Reverse Engineering Cross Platform Disassembler: Panopticon

2016-05-25T14:29:02
ID N0WHERE:83557
Type n0where
Reporter N0where
Modified 2016-05-25T14:29:02

Description

Reverse Engineering Cross Platform Disassembler


Panopticon is a disassembler that understands the semantics of opcodes. This way it’s able to help the user by discovering and displaying invariants that would have to be discovered “by hand” in traditional disassemblers. This allows an interactive search through the space of all possible program executions.

Panopticon is a cross platform disassembler for reverse engineering written in Rust. Panopticon has functions for disassembling, analysing decompiling and patching binaries for various platforms and instruction sets. Panopticon comes with GUI for browsing control flow graphs, displaying analysis results, controlling debugger instances and editing the on-disk as well as in-memory representation of the program. It consists of a C++ library for disassembling, analysing decompiling and patching binaries for various platforms and instruction sets.

Panopticon uses a intermediate language to model mnemonic semantics.

Conventional disassembler translate machine code from its binary representaion to into a list of mnemonics similar to the format assemblers accept. The only knowlegde the disassembler has of the opcode is its textual form (for example mov) and the number and type (constant vs. register) of operands. These informations are purly “syntactic” – they are only about opcode shape. Advanced disassembler like distorm or IDA Pro add limited semantic information to an opcode like whenever it’s a jump or how executing it effects the stack pointer. This ultimatly limits the scope and acurcy of analysis a disassembler can do.
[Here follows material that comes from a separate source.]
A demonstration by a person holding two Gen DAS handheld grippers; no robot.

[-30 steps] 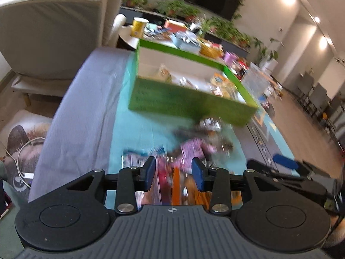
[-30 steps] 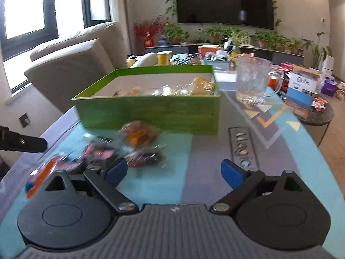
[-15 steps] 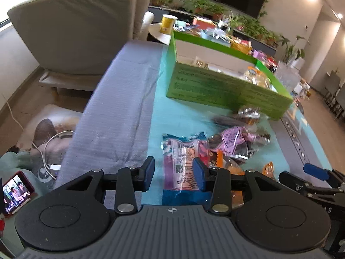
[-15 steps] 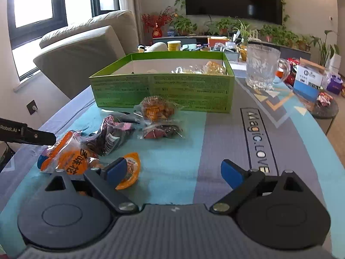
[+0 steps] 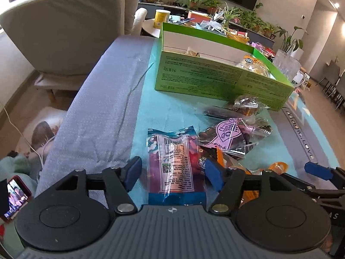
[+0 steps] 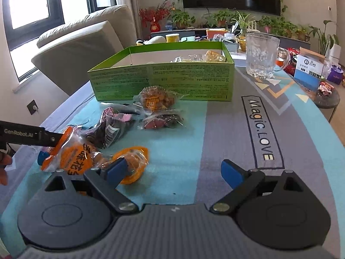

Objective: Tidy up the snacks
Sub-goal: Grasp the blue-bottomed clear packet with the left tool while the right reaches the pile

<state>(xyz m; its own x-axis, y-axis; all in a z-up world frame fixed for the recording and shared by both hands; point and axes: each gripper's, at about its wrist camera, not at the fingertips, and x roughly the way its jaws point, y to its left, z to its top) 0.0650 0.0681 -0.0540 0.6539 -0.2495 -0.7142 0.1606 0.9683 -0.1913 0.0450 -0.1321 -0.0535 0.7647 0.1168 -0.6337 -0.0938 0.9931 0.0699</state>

Reverse engineering is about understanding code. Most of the time the analyst interprets assembler instructions by “executing” them in his or her head. Good reverse engeineers are those who can do this faster and more aquratly than others. In order to help human analysts in this labourus task the disassembler needs to understand the semantics of each mnemonic.

Panopticon uses a simple and well defined programming language (called PIL) to model the semantics of mnemonics in a machine readable manner. This intermediate languages is emitted by the disassembler part of Panopticon and used by all analysis algorithms. This way the analysis implementation is decoupled from the details of the instruction set.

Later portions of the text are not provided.